| name | tsgolint-update-typescript-go |
| description | Update the `typescript-go` submodule in the `oxc-project/tsgolint` repository, refresh the local `patches/*.patch` stack against the new upstream base, regenerate shims, open a PR, and watch CI to completion. Use when working on routine `typescript-go` bump PRs for TSGolint or when repeating the same workflow as prior submodule update PRs. |
Update typescript-go
Use this workflow for the standard TSGolint typescript-go refresh.
Workflow
- Inspect the last successful submodule-update PR in the repo history.
Use it to mirror the expected shape of the change:
- advance the root
typescript-go gitlink to a real upstream microsoft/typescript-go commit
- rebase the local
patches/*.patch series onto that upstream base
- regenerate shims if the refreshed patch stack changes the exported surface
- make any small TSGolint compatibility fix required by upstream API drift
- open a PR titled
chore: update typescript-go submodule
- wait for CI to finish and report the result
- Fetch the latest
typescript-go upstream state.
Check the current root gitlink and the current checkout inside typescript-go/ separately.
The submodule checkout may temporarily sit on a patched local branch while you refresh the patch series, but the final root gitlink committed in TSGolint should point at the upstream base commit, not at a local patched commit.
- Rebuild the patch stack on top of the new upstream base.
Inside typescript-go/:
- create a temporary branch from the target upstream commit
- replay
../patches/*.patch with git am --3way --no-gpg-sign
- resolve drift in the submodule if upstream moved APIs or signatures
- continue until the full patch stack applies cleanly
If a patch fails, treat that as the main job.
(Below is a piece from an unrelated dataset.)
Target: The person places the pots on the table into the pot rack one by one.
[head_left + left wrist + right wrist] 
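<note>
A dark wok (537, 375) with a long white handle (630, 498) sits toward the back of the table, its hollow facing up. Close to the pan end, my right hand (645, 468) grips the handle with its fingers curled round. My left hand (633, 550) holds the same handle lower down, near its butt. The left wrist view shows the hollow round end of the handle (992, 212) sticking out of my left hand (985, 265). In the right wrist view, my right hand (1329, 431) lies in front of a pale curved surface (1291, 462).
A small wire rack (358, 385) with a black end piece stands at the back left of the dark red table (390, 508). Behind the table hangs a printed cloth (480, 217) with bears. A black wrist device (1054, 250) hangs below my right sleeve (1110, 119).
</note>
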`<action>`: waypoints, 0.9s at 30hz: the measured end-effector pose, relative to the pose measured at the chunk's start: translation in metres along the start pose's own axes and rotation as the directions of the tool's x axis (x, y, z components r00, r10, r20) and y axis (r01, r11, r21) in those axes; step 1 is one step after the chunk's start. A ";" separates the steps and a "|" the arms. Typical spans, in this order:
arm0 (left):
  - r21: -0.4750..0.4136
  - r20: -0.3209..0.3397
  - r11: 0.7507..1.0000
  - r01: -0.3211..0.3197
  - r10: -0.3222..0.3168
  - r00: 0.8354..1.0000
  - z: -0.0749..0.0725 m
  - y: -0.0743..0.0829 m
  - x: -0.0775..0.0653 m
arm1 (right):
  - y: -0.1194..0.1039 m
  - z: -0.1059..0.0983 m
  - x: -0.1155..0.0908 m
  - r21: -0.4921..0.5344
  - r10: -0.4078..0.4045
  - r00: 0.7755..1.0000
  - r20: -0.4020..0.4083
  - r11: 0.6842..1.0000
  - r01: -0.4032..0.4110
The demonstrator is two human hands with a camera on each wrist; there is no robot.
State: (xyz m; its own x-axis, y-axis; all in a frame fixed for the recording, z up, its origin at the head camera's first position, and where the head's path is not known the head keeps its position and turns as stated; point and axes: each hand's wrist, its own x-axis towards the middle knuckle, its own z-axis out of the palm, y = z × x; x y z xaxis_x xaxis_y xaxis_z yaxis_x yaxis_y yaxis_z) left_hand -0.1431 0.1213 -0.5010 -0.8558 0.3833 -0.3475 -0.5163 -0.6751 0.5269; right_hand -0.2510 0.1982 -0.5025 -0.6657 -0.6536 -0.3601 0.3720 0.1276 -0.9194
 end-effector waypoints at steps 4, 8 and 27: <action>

Update the patch content so it still expresses the same local intent on the new upstream files.
- Regenerate repo artifacts from the refreshed patched submodule state.
From the TSGolint root:
- run
just shim or go run ./tools/gen_shims when shim output changes
- update root call sites that depend on upstream signature changes
- prefer the smallest compatibility edit needed
- Re-export the patch series from the refreshed submodule branch.
Use git format-patch --no-signature <upstream-base>..HEAD from inside typescript-go/, then replace the root patches/*.patch files with the regenerated series.
Keep the existing numbering and filenames when possible.
- Verify using the same model as CI.
Important: direct local go test ./... against the bare upstream gitlink can fail because the root repo expects the patch series to be applied first.
CI behavior matters more:
- PR workflows check out submodules
.github/actions/setup/action.yml applies patches/*.patch
- then build, test, and lint run against the patched submodule state
Locally, verify against the patched state before resetting the gitlink back to the upstream commit.
At minimum run the same Go surface used by CI when practical.
- Prepare the final root repo state.
Before committing in TSGolint:
- set the root
typescript-go gitlink to the upstream commit being adopted
- keep the refreshed
patches/*.patch
- keep regenerated shim files and any compatibility fix in TSGolint
- do not commit unrelated local workspace changes
- Create and monitor the PR.
Push a branch on origin, open a PR against main, and watch the checks until they finish.
For this repo, the relevant PR checks usually include:
test-go
test-e2e
lint
Typos
autofix
check-schemas
test-windows may be skipped on PRs
If GitHub exposes Actions runs instead of classic statuses, query the check runs for the PR head SHA and wait until all required checks are completed.
Guardrails
- Never commit a root gitlink pointing at a local-only patched
typescript-go commit.
- Never discard unrelated root worktree changes unless the user explicitly asks.
- Treat the previous successful
chore: update typescript-go submodule PR as the template for branch name, commit message, PR title, and expected diff shape.
- If CI is red, inspect the failing job before changing anything. Prefer a minimal follow-up fix over speculative refactors.